Members of the UN-convened Net-Zero Asset Owner Alliance have called on the International Energy Agency (IEA) to include a fully developed standalone 1.5°C scenario in the 2021 edition of its influential global energy outlook.
A statement from the 33-strong group, understood to reflect a letter sent to IEA executive director Fatih Birol, takes into account certain advancements laid out in the agency’s latest World Energy Outlook (WEO), with the investors welcoming the inclusion of a net-zero by 2050 case, in addition to other “material shifts”.
Referred to as NZE2050, the case extends the IEA’s Sustainable Development Scenario and, according to the IEA, includes the organisation’s first detailed modelling of what would be needed in the next 10 years to put global CO2 emissions on track for net-zero by 2050.

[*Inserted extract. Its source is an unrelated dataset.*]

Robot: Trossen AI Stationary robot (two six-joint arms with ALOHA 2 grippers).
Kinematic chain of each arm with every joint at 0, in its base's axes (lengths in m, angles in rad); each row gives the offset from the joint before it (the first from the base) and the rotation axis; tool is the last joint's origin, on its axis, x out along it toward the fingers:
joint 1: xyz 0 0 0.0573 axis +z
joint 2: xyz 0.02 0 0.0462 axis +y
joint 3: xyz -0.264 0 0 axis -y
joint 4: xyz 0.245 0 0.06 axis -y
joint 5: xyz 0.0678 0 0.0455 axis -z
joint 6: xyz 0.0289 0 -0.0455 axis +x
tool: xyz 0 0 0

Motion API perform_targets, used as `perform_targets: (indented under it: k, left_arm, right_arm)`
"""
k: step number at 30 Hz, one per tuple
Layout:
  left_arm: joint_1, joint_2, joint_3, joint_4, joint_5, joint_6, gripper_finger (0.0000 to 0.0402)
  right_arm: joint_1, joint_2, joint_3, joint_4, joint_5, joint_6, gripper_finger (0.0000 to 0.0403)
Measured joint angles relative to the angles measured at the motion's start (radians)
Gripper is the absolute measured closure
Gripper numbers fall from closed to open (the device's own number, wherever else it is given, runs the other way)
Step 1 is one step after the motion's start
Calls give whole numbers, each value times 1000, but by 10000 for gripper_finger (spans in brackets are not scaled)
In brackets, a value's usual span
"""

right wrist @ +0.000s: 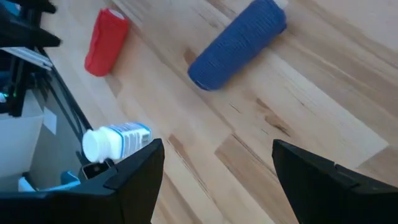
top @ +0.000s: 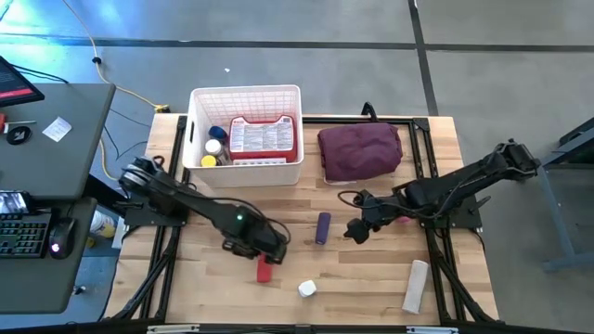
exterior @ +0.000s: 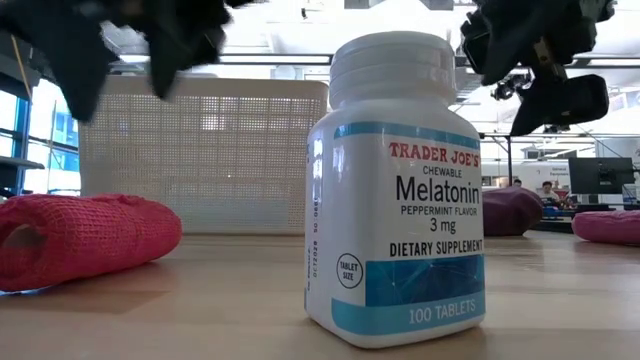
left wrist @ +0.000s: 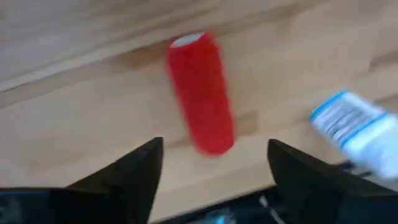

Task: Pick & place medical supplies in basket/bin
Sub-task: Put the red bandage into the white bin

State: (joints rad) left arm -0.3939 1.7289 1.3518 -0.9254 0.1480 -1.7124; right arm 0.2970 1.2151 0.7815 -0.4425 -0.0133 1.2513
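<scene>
The left gripper (top: 264, 249) hangs spread just above the red roll (top: 264, 270), empty. The right gripper (top: 357, 228), also spread, sits beside the purple roll (top: 322, 227). The bottle (top: 307, 289) stands near; the basket (top: 246, 96) lies beyond.

The white lattice basket (top: 246, 176) stands at upper centre of the high view, holding a red first-aid case (top: 264, 137) and small bottles (top: 215, 147). Below it lie a purple roll (top: 322, 227), a red roll (top: 264, 270), an upright white melatonin bottle (top: 307, 289), and a white roll (top: 416, 286) at lower right.
</scene>
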Motion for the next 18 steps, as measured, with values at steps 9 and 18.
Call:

In their statement, the alliance members said the new NZE2050 supplemental scenario “is expected to be a useful tool in shifting alignment to net-zero by 2050”.
“At the same time,” they continued, “in order to adequately serve the pressing needs of investors, companies and policymakers, it is essential to build out NZE2050 in WEO 2021 as a standalone scenario going out to 2050 (building from the current iteration that extends only to 2030) with a full set of accompanying data.”

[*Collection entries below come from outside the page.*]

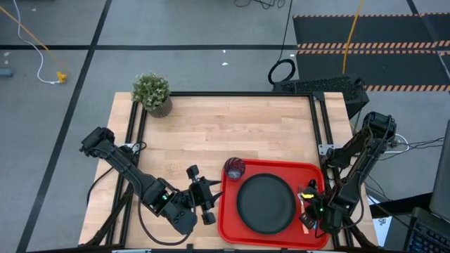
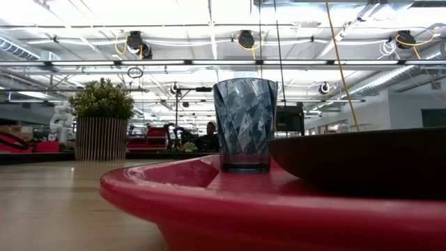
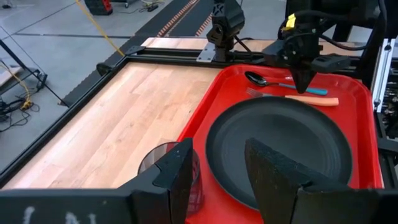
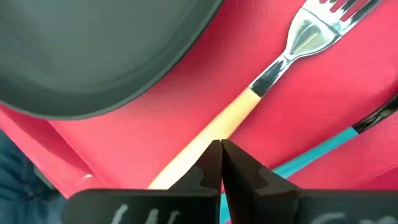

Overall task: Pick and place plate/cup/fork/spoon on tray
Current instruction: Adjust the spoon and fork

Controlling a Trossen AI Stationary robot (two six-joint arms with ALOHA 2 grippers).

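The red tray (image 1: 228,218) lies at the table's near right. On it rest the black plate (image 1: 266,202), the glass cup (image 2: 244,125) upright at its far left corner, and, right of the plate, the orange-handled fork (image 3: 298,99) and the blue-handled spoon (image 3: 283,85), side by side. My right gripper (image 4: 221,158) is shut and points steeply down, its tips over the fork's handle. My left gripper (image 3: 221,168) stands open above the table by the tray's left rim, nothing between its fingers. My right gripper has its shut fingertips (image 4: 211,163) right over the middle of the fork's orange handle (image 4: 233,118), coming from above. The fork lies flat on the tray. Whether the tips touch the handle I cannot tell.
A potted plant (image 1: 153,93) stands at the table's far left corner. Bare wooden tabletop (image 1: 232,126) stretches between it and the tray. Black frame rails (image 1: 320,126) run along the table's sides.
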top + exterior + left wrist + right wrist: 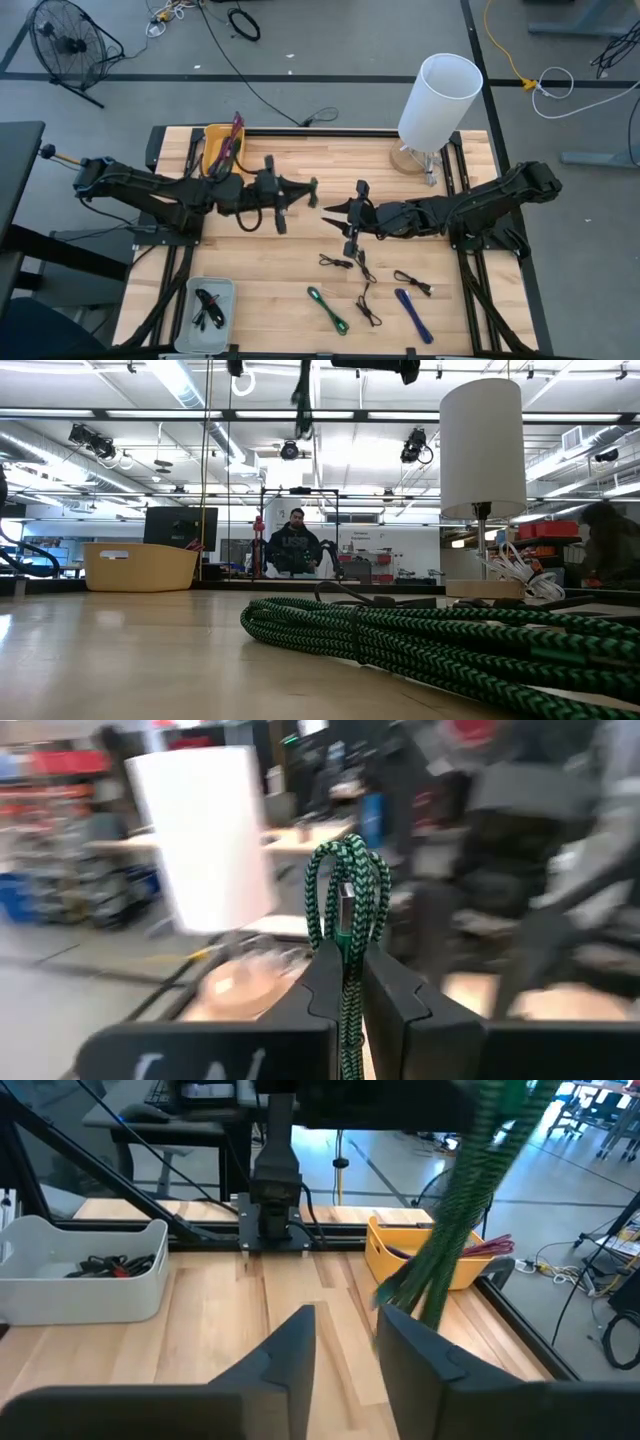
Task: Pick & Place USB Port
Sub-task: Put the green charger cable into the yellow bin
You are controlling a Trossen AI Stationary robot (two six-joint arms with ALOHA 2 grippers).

Echoing at least some previous requests from environmental groups and investors, specific asks from the alliance members include that the IEA make a 1.5°C-aligned NZE2050 scenario central to the WEO, and that the scenario be calibrated for alignment with a halving of emissions by 2030, in line with findings of the Intergovernmental Panel on Climate Change.
The alliance members also said the scenario should be extended out to 2050, “and take a clear-eyed view of the risks of stranding of high-carbon infrastructure and reserves as well as the implications for oil and gas developments – specifically including the need for managed phase-down of production and use, in parallel with actions to support a just transition”.
Citing growth in the number of jurisdictions embracing net-zero targets and the climate change-related intentions of the incoming Biden-Harris administration in the US, the investors said “the imperative” to fully develop a robust and central 1.5°C scenario “has never been clearer than it is now”.
In a recent progress report, the investor engagement initiative Climate Action 100+ noted that the IEA had not yet provided its net-zero analysis at a more detailed, sectorial level, which was a requirement to assess companies’ alignment across a range of sectors.